To do: Please take the records that follow and repeat exactly the lines starting with the line with "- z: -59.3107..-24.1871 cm" and going on through the line with "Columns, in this".
Provided records below:
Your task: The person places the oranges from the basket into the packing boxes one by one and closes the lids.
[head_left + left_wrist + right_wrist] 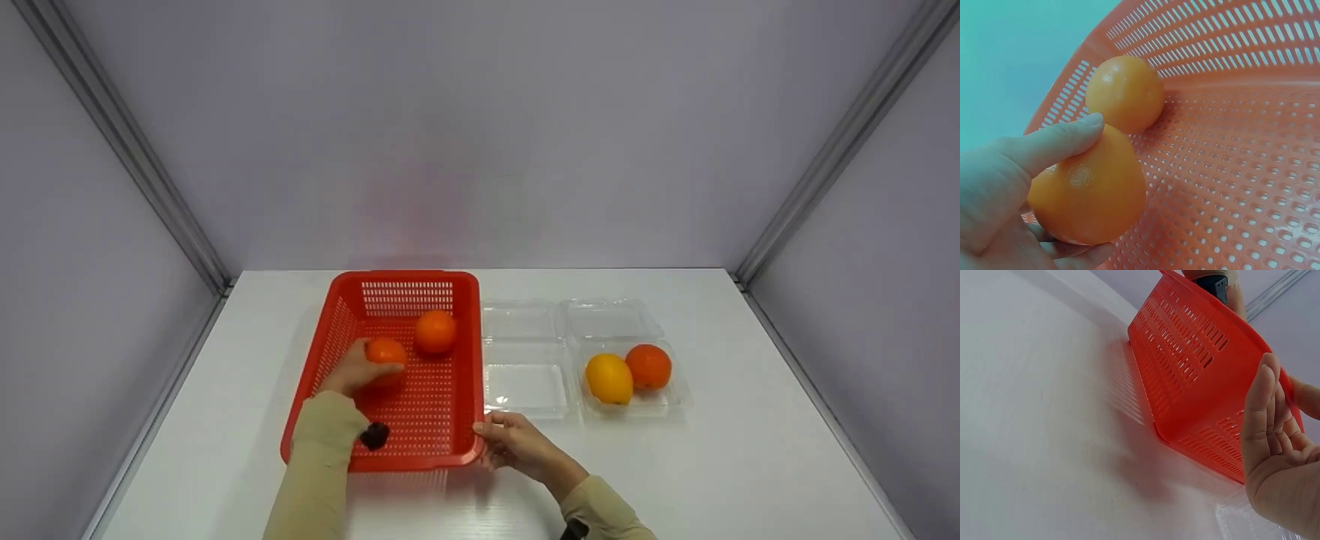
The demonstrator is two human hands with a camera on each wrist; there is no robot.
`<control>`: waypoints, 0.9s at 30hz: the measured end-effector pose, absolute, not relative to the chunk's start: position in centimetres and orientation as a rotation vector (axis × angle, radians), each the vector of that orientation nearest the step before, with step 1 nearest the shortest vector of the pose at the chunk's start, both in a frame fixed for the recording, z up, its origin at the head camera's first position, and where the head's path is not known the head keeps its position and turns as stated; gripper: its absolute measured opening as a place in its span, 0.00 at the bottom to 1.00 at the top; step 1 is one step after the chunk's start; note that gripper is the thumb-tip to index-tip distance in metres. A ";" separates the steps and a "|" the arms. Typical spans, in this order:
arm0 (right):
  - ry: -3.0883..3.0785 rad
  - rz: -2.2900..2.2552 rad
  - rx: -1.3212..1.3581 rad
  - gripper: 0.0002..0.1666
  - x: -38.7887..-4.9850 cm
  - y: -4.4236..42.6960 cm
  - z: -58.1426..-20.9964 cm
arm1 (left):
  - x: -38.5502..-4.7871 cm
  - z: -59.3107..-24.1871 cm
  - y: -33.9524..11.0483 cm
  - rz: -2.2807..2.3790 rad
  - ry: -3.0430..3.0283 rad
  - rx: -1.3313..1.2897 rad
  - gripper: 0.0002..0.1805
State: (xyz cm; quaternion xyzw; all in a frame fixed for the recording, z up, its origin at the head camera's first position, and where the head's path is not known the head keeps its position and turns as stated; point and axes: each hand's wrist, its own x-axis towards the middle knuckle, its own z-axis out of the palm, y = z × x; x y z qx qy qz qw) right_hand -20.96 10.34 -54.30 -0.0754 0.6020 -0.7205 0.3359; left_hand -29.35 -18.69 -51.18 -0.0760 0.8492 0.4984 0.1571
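Inside the red plastic basket (480, 360), my left hand (358, 369) grips an orange (387, 352), with the thumb on one side and fingers curled under the other. The left wrist view shows the held orange (1092, 191) close up. A second orange (436, 331) lies on the basket floor near its far right part. My right hand (521, 448) pinches the basket's near right corner by the rim, thumb on top and fingers outside. In the right wrist view, the fingers of my right hand (1280, 455) lie against the basket's outer wall (1207, 394).
Two clear plastic containers with lids folded back stand right of the basket. The nearer one (525, 386) is partly behind the basket edge. The farther right one (667, 405) holds a yellow-orange fruit (609, 379) and an orange (649, 367). Walls enclose the white table (750, 450).
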 end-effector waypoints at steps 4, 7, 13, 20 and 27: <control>1.575 -1.881 -0.185 0.12 -20.9 10.3 -54.2 | -29.6 -51.2 -18.7 1.440 2.430 -0.204 0.48; 1.571 -1.881 -0.180 0.12 -20.9 10.3 -54.2 | -29.7 -51.1 -18.6 1.447 2.431 -0.198 0.50; 1.560 -1.882 -0.189 0.12 -20.9 10.4 -54.3 | -29.6 -50.5 -18.4 1.475 2.429 -0.190 0.49; 1.562 -1.882 -0.206 0.12 -20.9 10.4 -54.2 | -29.6 -49.8 -18.1 1.471 2.460 -0.130 0.47; 1.570 -1.877 -0.204 0.12 -20.9 10.3 -54.2 | -29.5 -49.3 -18.0 1.563 2.357 -0.157 0.48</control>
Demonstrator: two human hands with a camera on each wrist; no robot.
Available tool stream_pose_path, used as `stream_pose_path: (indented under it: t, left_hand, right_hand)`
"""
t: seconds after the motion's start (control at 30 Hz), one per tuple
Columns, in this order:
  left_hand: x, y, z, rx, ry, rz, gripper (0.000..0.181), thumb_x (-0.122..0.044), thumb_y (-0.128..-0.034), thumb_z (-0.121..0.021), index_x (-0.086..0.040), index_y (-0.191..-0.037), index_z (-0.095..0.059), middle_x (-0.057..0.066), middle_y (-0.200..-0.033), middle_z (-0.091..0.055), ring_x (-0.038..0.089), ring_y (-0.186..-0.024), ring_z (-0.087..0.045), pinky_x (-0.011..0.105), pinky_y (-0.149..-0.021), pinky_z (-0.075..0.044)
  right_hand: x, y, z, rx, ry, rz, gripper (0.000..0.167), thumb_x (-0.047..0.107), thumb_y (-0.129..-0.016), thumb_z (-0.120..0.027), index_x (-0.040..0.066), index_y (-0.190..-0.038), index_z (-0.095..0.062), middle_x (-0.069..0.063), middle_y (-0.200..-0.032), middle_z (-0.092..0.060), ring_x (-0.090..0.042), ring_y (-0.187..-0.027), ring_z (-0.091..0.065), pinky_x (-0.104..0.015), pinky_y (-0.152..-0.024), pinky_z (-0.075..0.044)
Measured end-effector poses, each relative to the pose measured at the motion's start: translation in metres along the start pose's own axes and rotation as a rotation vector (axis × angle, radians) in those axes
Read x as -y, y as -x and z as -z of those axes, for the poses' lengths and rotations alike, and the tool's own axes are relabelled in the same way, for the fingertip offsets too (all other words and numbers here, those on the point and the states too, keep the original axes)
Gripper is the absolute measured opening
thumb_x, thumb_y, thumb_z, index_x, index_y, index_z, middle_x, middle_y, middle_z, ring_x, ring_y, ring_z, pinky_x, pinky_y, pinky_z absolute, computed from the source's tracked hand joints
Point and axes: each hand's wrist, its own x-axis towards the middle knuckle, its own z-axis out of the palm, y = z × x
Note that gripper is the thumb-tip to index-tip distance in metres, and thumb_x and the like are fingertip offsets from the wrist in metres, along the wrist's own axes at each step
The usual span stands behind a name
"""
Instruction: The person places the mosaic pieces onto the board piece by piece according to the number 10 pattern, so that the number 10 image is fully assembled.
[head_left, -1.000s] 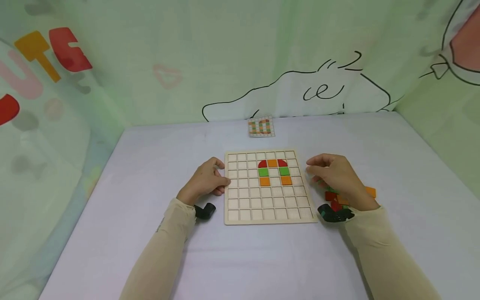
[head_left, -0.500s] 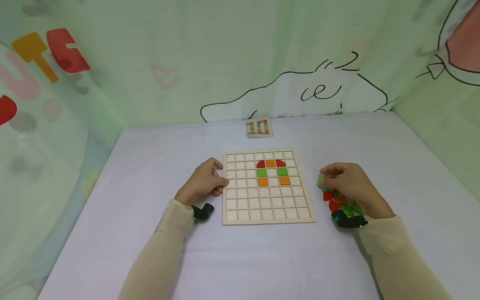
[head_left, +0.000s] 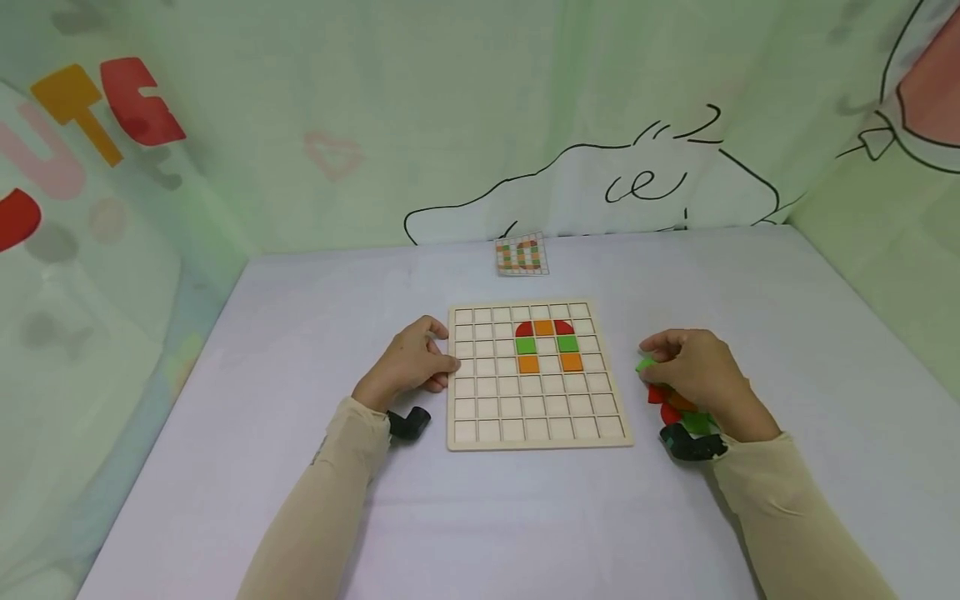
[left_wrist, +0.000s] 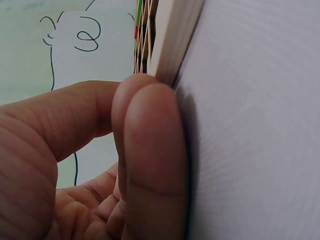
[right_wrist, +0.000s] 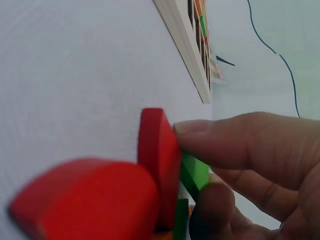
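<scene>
A wooden grid board [head_left: 501, 408] lies mid-table, with two red, three orange and two green pieces set in its upper cells; exact fit cannot be judged. At its left edge the left hand [head_left: 408, 358] grips the rim, thumb on top. In the left wrist view, fingertips [left_wrist: 154, 130] meet the board's side [left_wrist: 172, 45]. Right of the board, the right hand [head_left: 697, 371] pinches a green piece [head_left: 645, 365] at the loose pile. The right wrist view shows that green piece [right_wrist: 196, 170] between thumb and finger, beside red pieces [right_wrist: 100, 200].
Behind the board lies a small pattern card [head_left: 522, 255] near the table's back edge. Loose red, orange and green pieces [head_left: 670, 413] are partly under the right hand and wrist. A printed cloth [head_left: 360, 108] hangs behind the table.
The right hand has moved right, from beside the board to the pile, and now pinches a green piece. The left hand stays at the board's edge.
</scene>
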Motion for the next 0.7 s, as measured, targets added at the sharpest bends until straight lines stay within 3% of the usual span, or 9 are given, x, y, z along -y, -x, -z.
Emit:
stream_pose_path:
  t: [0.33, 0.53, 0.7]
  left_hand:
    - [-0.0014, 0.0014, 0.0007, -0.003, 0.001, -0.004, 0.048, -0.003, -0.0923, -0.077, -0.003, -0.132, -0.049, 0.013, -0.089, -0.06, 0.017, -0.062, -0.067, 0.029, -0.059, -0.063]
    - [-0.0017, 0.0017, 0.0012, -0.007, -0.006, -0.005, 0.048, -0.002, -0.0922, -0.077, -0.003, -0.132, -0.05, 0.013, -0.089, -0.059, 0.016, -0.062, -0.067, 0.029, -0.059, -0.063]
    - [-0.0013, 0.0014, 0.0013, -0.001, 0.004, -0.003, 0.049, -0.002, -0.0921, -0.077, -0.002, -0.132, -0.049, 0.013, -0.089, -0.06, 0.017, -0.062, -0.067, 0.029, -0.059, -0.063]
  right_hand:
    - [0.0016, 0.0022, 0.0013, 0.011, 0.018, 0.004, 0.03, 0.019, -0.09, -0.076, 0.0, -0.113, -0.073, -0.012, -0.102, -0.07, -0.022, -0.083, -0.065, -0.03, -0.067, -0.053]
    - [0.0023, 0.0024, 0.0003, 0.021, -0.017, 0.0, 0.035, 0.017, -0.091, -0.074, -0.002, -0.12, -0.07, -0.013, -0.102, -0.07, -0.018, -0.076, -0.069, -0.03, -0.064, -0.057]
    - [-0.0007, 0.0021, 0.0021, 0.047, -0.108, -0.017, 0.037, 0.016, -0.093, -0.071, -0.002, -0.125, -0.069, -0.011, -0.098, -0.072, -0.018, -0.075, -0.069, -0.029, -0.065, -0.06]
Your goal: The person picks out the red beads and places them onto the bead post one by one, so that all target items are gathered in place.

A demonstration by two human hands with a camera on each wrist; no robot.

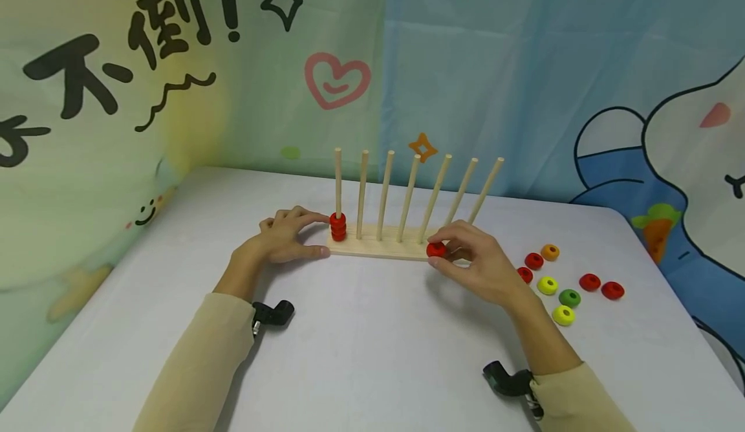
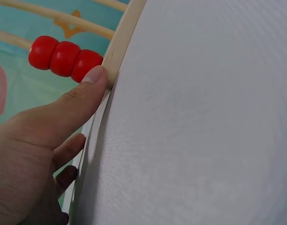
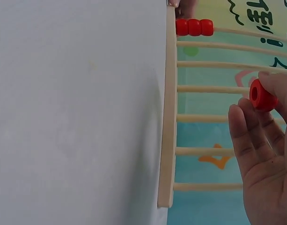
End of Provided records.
Solution:
  - z: -59.3107..-24.1871 cm
  - y: -33.9524..11.0483 cm
  - rz: -2.2807..2.3790 rad
  - ry: -3.0430..3.0283 rad
  - rx: -1.3313..1.2897 rad
  - gripper: 0.0002..0.1805
State: (xyz cm; quaternion xyzw; all in a frame fixed for the recording, z up, its origin at the head camera's first position, and where the head's path is not known the head keeps its position and turns as stated; point and axes: each hand's wrist, its own x-axis towards the middle knuckle, its own z-axis out of the palm, y = z × x; x y z qx qy qz qw) right_hand -20.96 10.34 -54.30 -0.0754 0.6020 -0.7205 0.3359; left_hand -29.35 -18.69 -51.18 -0.0760 0.8492 0.4984 0.1571
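Inside the red plastic basket (480, 360), my left hand (358, 369) grips an orange (387, 352), with the thumb on one side and fingers curled under the other. The left wrist view shows the held orange (1092, 191) close up. A second orange (436, 331) lies on the basket floor near its far right part. My right hand (521, 448) pinches the basket's near right corner by the rim, thumb on top and fingers outside. In the right wrist view, the fingers of my right hand (1280, 455) lie against the basket's outer wall (1207, 394).
Two clear plastic containers with lids folded back stand right of the basket. The nearer one (525, 386) is partly behind the basket edge. The farther right one (667, 405) holds a yellow-orange fruit (609, 379) and an orange (649, 367). Walls enclose the white table (750, 450).
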 end-effector waypoints at steps 4, 7, 13, 20 and 27: <control>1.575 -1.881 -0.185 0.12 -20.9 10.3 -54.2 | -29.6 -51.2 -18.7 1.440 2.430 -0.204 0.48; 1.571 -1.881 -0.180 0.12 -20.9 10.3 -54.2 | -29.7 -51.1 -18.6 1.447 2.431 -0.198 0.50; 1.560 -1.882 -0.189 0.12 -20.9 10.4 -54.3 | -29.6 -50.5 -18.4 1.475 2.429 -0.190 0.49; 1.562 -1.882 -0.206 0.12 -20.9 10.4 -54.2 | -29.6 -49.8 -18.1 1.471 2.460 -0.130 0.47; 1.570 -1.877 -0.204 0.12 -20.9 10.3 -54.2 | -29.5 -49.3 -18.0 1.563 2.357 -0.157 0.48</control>
Demonstrator: two human hands with a camera on each wrist; no robot.
Available tool stream_pose_path, used as `stream_pose_path: (indented under it: t, left_hand, right_hand)`
"""
t: seconds after the motion's start (control at 30 Hz), one per tuple
Columns, in this order:

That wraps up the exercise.